Pictures aside, return every line below exactly as written.
•••
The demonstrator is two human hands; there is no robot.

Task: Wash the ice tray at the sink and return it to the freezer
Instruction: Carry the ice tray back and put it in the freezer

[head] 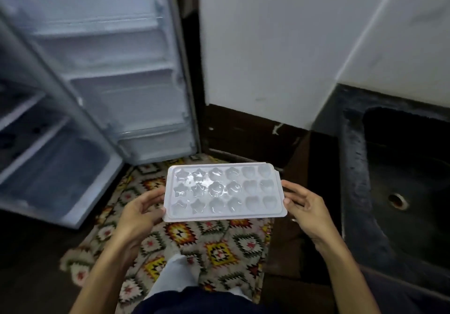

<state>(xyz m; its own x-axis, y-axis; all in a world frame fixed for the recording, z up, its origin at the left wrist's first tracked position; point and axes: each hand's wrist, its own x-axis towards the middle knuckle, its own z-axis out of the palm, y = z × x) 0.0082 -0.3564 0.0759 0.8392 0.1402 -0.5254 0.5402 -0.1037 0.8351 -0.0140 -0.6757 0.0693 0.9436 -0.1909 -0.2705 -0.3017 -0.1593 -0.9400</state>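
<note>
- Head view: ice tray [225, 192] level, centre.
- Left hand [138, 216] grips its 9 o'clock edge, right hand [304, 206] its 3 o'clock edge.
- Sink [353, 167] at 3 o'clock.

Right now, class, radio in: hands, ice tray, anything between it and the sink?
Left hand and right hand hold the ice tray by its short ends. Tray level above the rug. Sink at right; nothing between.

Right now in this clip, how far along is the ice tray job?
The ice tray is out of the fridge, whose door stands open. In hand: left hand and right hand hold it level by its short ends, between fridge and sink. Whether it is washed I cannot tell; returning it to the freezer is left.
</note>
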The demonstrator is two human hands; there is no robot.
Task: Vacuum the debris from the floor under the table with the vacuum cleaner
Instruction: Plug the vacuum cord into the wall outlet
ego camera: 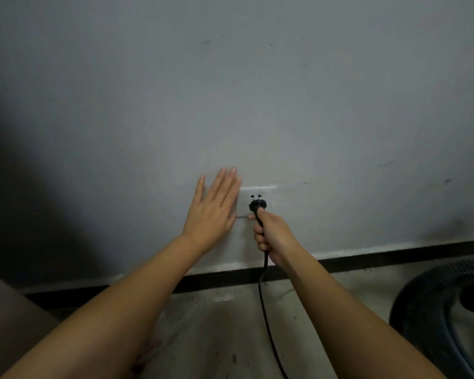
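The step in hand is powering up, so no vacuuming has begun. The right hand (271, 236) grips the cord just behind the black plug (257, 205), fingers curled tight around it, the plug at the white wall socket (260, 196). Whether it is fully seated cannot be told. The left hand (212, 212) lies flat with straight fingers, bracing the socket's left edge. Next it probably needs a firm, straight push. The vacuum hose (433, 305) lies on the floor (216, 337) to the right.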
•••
** Response **
The demonstrator is two human hands; there is no robot.

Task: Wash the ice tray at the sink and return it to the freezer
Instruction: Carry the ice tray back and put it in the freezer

[head] 

<state>(xyz m; its own x-axis, y-axis; all in a world frame fixed for the recording, z up, its origin at the left wrist's first tracked position; point and axes: each hand's wrist, its own x-axis towards the middle knuckle, its own z-axis out of the palm, y = z × x) 0.0082 -0.3564 0.0759 0.8392 0.1402 -0.5254 0.5402 -0.1037 0.8351 -0.0140 -0.6757 0.0693 0.9436 -0.1909 -0.2705 -0.3017 -0.1593 -0.9400</state>
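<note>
- Head view: ice tray [225, 192] level, centre.
- Left hand [138, 216] grips its 9 o'clock edge, right hand [304, 206] its 3 o'clock edge.
- Sink [353, 167] at 3 o'clock.

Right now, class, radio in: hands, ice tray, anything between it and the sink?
Left hand and right hand hold the ice tray by its short ends. Tray level above the rug. Sink at right; nothing between.

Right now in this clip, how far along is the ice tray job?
The ice tray is out of the fridge, whose door stands open. In hand: left hand and right hand hold it level by its short ends, between fridge and sink. Whether it is washed I cannot tell; returning it to the freezer is left.
</note>
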The demonstrator is two human hands; there is no robot.
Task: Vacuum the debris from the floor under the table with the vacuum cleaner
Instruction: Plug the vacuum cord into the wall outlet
ego camera: 
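The step in hand is powering up, so no vacuuming has begun. The right hand (271, 236) grips the cord just behind the black plug (257, 205), fingers curled tight around it, the plug at the white wall socket (260, 196). Whether it is fully seated cannot be told. The left hand (212, 212) lies flat with straight fingers, bracing the socket's left edge. Next it probably needs a firm, straight push. The vacuum hose (433, 305) lies on the floor (216, 337) to the right.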

The response to the exercise has been completed.